Bursa kentinin önemli bir markası olabilme potansiyeline sahip olan tarihi ticaret bölgesi, yalnızca yaya aksı değil, aksı kesen diğer yaya yolları üzerinde yer alan, aksı oluşturan düşey kabuğun algılanmasını engelleyen dükkan cephelerindeki niteliksiz eklentilerin temizlenmesi ile daha net ve farklı bir görünüm kazanabilir.
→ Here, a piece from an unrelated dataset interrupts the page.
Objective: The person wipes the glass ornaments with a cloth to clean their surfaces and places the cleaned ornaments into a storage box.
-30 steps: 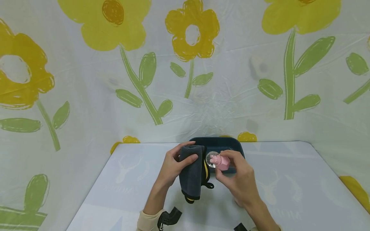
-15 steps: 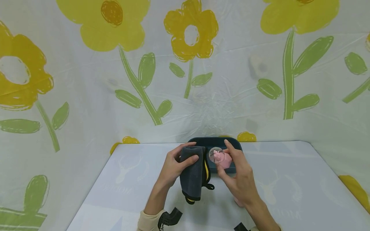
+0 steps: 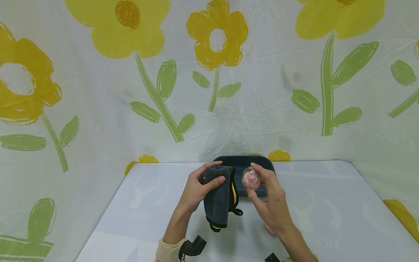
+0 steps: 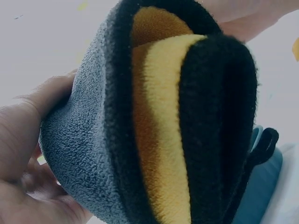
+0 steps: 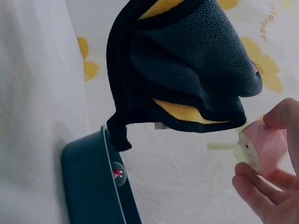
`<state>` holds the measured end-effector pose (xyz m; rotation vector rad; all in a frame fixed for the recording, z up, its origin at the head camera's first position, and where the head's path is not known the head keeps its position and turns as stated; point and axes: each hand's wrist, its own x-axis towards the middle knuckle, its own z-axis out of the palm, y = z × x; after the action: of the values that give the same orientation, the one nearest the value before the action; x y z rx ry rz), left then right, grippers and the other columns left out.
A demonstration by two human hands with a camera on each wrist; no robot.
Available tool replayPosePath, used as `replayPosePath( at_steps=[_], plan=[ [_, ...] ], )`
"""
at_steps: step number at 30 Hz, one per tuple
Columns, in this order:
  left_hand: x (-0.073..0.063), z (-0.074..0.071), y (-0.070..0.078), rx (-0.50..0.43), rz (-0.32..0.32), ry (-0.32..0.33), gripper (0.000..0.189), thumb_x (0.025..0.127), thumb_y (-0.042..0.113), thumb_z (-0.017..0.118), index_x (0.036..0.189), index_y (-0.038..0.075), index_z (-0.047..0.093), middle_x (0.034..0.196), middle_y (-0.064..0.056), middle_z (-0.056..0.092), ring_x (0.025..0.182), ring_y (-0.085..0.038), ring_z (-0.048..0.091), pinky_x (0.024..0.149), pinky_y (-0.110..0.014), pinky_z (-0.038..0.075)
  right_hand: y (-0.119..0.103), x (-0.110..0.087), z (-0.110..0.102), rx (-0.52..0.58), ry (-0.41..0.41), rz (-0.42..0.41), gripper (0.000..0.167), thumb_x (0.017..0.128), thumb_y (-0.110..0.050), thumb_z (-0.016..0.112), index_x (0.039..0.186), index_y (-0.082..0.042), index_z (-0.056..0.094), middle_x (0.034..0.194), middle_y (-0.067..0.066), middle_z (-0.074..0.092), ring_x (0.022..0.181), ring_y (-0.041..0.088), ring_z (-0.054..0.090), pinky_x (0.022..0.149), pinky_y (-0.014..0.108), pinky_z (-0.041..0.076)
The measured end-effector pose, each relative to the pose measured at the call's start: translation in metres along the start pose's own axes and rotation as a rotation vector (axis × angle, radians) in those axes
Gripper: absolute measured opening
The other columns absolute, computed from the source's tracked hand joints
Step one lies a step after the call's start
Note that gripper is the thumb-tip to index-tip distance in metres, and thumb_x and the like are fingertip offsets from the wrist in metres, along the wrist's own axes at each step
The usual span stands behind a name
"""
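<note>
My left hand point(image 3: 195, 187) grips a folded cleaning cloth point(image 3: 216, 198), dark grey outside and yellow inside, with black edging and a small hanging loop. In the left wrist view its layered folds fill the middle, the thumb and fingers along the grey side. To the right of the cloth, my right hand point(image 3: 271, 198) pinches a small snow globe point(image 3: 251, 179) with a clear dome and pink base. The right wrist view shows the pink base point(image 5: 267, 145) between thumb and fingers, its pale underside turned toward the camera. Cloth and globe are apart.
Behind both hands a dark teal bin point(image 3: 243, 159) stands at the table's far edge. Inside it, a second small globe point(image 5: 118, 173) with a red and white figure shows. A pink object point(image 3: 270, 229) is partly hidden beneath my right wrist on the white table point(image 3: 137, 218).
My right fingers have turned the snow globe: its dome pointed left before and now faces the head camera, covering the base. The left hand and cloth have stayed nearly still.
</note>
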<state>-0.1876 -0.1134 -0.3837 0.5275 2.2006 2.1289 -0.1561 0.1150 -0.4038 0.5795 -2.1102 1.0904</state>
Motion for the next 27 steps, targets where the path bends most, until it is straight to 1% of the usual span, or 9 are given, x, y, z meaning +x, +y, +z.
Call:
replayPosePath(
  at_steps=[2, 4, 7, 9, 11, 14, 18, 23, 27],
  plan=[
    [0.0001, 0.0, 0.0003, -0.001, 0.002, 0.0, 0.044, 0.088, 0.019, 0.073, 0.13, 0.028, 0.062, 0.111, -0.013, 0.065, 0.088, -0.021, 0.07, 0.075, -0.038, 0.059, 0.0004, -0.0002, 0.0001, -0.008, 0.009, 0.011, 0.07, 0.08, -0.008, 0.078, 0.143, -0.015, 0.048, 0.123, 0.003, 0.063, 0.1, 0.014, 0.06, 0.089, 0.011, 0.045],
    [0.0001, 0.0, 0.0007, -0.002, 0.003, -0.001, 0.044, 0.088, 0.019, 0.073, 0.13, 0.028, 0.062, 0.111, -0.013, 0.065, 0.088, -0.021, 0.07, 0.075, -0.038, 0.059, 0.0002, -0.0001, 0.0002, -0.009, 0.012, 0.029, 0.069, 0.08, -0.011, 0.08, 0.141, -0.015, 0.049, 0.121, 0.001, 0.065, 0.097, 0.013, 0.061, 0.086, 0.013, 0.045],
    [0.0, 0.0, 0.0009, -0.001, 0.005, -0.001, 0.045, 0.088, 0.019, 0.073, 0.13, 0.028, 0.062, 0.111, -0.013, 0.065, 0.088, -0.021, 0.07, 0.075, -0.038, 0.059, -0.0004, -0.0006, 0.0002, 0.011, 0.0, 0.077, 0.067, 0.081, -0.014, 0.081, 0.139, -0.014, 0.048, 0.113, 0.0, 0.068, 0.086, 0.011, 0.058, 0.076, 0.017, 0.044],
    [0.0, 0.0, 0.0008, 0.003, 0.007, 0.0, 0.045, 0.088, 0.019, 0.073, 0.13, 0.027, 0.062, 0.112, -0.013, 0.065, 0.088, -0.021, 0.071, 0.075, -0.037, 0.06, -0.0015, -0.0008, -0.0002, 0.049, -0.02, 0.123, 0.065, 0.081, -0.015, 0.08, 0.136, -0.014, 0.047, 0.11, 0.0, 0.07, 0.079, 0.008, 0.058, 0.069, 0.019, 0.046],
    [0.0, 0.0001, 0.0004, 0.009, 0.008, 0.001, 0.045, 0.088, 0.019, 0.073, 0.13, 0.028, 0.062, 0.112, -0.013, 0.065, 0.089, -0.021, 0.07, 0.076, -0.037, 0.06, -0.0022, -0.0015, -0.0006, 0.094, -0.04, 0.161, 0.064, 0.082, -0.014, 0.08, 0.135, -0.013, 0.045, 0.109, 0.003, 0.071, 0.076, 0.005, 0.06, 0.066, 0.019, 0.048],
    [0.0003, 0.0002, -0.0002, 0.021, 0.007, 0.004, 0.044, 0.088, 0.02, 0.073, 0.13, 0.028, 0.062, 0.113, -0.013, 0.066, 0.089, -0.021, 0.07, 0.076, -0.037, 0.059, -0.0032, -0.0015, -0.0013, 0.167, -0.07, 0.198, 0.063, 0.082, -0.012, 0.079, 0.135, -0.013, 0.044, 0.115, 0.005, 0.07, 0.084, 0.004, 0.066, 0.069, 0.02, 0.053],
    [0.0005, 0.0001, -0.0004, 0.027, 0.007, 0.008, 0.044, 0.088, 0.02, 0.073, 0.129, 0.028, 0.062, 0.113, -0.013, 0.066, 0.09, -0.021, 0.07, 0.076, -0.037, 0.059, -0.0023, -0.0011, -0.0018, 0.236, -0.091, 0.205, 0.058, 0.082, -0.01, 0.079, 0.131, -0.014, 0.048, 0.121, 0.003, 0.068, 0.094, 0.005, 0.068, 0.076, 0.02, 0.055],
    [0.0002, 0.0001, -0.0006, 0.025, 0.006, 0.011, 0.044, 0.088, 0.02, 0.073, 0.13, 0.028, 0.062, 0.112, -0.012, 0.066, 0.089, -0.021, 0.069, 0.077, -0.037, 0.059, -0.002, -0.0011, -0.0019, 0.268, -0.087, 0.208, 0.055, 0.081, -0.007, 0.079, 0.127, -0.012, 0.05, 0.118, 0.002, 0.063, 0.099, 0.002, 0.068, 0.085, 0.017, 0.054],
    [0.0001, 0.0003, -0.001, 0.024, 0.008, 0.011, 0.045, 0.088, 0.02, 0.073, 0.131, 0.025, 0.061, 0.112, -0.012, 0.066, 0.088, -0.02, 0.069, 0.076, -0.036, 0.059, -0.0033, -0.0005, -0.002, 0.3, -0.06, 0.226, 0.057, 0.079, 0.0, 0.079, 0.126, -0.009, 0.049, 0.115, 0.002, 0.058, 0.106, 0.002, 0.066, 0.087, 0.014, 0.052]
  ],
)
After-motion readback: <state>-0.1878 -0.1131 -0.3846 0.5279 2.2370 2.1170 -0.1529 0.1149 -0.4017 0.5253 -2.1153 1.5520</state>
Bu eklentiler, yaya yoluna taşan vitrin, tabela, cephe elemanları gibi, yaya aksının sınırlarının algılanmasını zayıflatan ve psikolojik yorgunluk yaratan öğeler olup, aynı zamanda, ana yaya aksını kesen diğer yan akslar üzerinde de bulunmakta, kullanıcı hareketi sırasında karşılaşılabilecek sürpriz mekanların algılanmasını engellemektedir.
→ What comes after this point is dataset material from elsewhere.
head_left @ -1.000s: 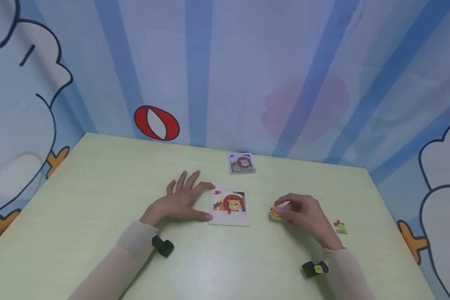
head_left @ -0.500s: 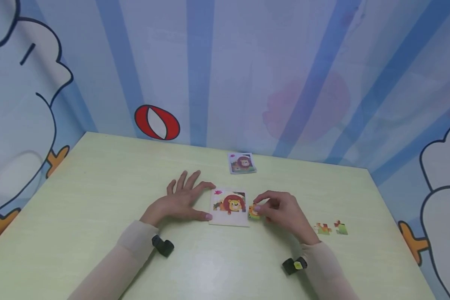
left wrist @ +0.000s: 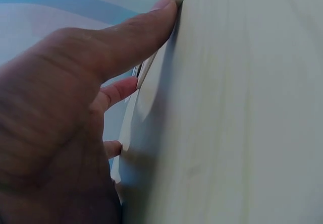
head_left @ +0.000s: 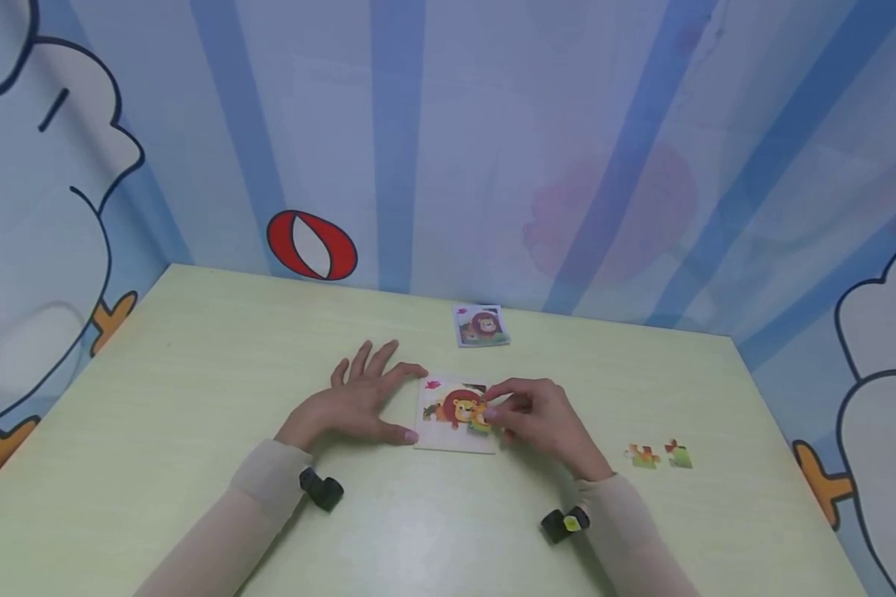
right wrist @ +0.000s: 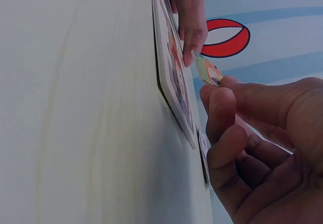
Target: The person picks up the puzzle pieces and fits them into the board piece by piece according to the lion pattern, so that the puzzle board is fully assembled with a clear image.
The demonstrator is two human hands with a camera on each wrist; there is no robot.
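Pinching puzzle piece (head_left: 479, 420) | right grip (head_left: 536, 414) nearly closed, piece at fingertips, over board (head_left: 440, 437) | left grip (head_left: 354, 405) spread

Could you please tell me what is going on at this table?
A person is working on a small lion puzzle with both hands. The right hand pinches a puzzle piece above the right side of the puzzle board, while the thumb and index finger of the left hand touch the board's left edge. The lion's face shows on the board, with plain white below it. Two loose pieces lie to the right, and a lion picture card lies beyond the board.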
Bursa tarihi ‘Yaya Ticaret Aksı’, günümüze kadar ulaşan şekliyle, çevresindeki yapılar ile iç içe geçmiş işlevler ve mekanlar bütünüdür. Buradan yola çıkıldığında, ticaret bölgesi içerisinde yapılacak uygulamaların, bütüncül bir anlayışla ele alınması, yaya aksı ile çevresindeki yapıların ilişkilerinin düşünülerek birlikte değerlendirilmesi gerekmektedir. Tek yapı ölçeğinde yapılacak uygulamaların, alanın bütünündeki mekansal kurguya zarar verebilme ve kentsel kullanım açısından farklı yoğunluklara neden olabilme olasılığı vardır. Bursa tarihi ticaret bölgesinin temelinin atıldığı 1339 yılından bu yana aynı işlevi devam ettirebilen, bu süreç içerisinde birçok olay ve kişiyi barındıran canlı bir mekan olarak, gelecek dönemlerde de aynı özenle kullanılarak yaşatılabilmesi için, modern kentin ticaret yapıları ile kıyaslanmadan, kullanıcıların tarihsel ortamı daha çok algılaması sağlanmalı ve aidiyet duygusu arttırılmalıdır.
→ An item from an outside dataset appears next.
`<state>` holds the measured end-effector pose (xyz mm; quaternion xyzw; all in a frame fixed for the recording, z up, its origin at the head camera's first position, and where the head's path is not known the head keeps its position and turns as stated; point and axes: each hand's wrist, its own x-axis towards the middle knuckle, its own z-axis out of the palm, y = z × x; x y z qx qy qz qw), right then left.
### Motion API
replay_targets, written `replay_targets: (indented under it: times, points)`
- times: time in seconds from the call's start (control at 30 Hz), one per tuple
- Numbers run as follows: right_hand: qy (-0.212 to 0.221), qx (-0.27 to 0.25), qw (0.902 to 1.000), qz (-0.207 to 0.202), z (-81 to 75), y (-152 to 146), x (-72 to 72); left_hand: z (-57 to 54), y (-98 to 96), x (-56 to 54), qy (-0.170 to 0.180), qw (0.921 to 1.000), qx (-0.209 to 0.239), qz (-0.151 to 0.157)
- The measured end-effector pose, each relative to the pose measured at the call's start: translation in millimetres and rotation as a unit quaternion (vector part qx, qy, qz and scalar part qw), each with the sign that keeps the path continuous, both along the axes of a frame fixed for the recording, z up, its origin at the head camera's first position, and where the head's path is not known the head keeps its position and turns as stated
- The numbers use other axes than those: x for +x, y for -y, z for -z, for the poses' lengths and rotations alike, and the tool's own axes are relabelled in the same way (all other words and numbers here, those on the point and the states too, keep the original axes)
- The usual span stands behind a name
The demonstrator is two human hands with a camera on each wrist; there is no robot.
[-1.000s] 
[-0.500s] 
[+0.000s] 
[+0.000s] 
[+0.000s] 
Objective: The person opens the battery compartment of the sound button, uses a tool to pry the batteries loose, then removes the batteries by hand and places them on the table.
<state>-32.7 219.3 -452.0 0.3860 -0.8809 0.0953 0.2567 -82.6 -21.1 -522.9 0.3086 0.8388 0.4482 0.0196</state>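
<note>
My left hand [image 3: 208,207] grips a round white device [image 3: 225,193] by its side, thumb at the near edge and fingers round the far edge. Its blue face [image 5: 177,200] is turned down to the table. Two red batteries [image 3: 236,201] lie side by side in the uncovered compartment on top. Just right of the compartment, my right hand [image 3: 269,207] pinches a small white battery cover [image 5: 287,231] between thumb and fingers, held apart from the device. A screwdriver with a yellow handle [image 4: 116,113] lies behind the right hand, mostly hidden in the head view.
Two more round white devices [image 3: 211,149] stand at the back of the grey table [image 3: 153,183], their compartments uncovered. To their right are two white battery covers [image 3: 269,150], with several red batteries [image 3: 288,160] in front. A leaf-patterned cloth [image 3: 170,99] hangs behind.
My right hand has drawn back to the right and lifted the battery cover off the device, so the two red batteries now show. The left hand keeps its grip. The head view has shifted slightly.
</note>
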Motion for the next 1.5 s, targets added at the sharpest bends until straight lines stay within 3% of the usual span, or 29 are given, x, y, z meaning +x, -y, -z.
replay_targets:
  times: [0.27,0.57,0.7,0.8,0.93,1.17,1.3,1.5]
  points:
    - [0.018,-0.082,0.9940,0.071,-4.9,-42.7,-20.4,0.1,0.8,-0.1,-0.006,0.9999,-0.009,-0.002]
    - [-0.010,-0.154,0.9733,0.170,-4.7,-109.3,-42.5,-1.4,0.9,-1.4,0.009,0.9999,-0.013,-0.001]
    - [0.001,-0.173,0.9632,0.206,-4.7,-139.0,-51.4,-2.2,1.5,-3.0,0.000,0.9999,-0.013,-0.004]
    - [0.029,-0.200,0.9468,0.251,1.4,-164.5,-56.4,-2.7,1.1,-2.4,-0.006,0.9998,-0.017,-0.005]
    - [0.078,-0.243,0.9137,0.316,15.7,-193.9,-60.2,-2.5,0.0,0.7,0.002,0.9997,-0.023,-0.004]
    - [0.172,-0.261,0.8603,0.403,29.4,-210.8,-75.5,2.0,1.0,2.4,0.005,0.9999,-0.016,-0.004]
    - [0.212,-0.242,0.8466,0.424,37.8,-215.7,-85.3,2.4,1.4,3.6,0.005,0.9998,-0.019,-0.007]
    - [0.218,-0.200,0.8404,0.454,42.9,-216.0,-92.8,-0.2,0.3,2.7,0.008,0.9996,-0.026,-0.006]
Günümüz modern alışveriş merkezlerinin sunduğu yan aktivite mekanlarına benzer bir biçimde, tarihi ‘Yaya Ticaret Aksı’nda da farklı fonksiyonlar içerecek yeni açık veya kapalı mekanlar oluşturulabilir. Böylece, var olan potansiyelin değerlendirilmesiyle, anket sonuçlarından elde edilen ve kullanıcıların mekana geliş sebebi olan ticaret işlevi dışında, kültürel, sanatsal ve eğlence işlevleri için de kullanılabilecek büyük bir kentsel bölge açığa çıkmış olacaktır.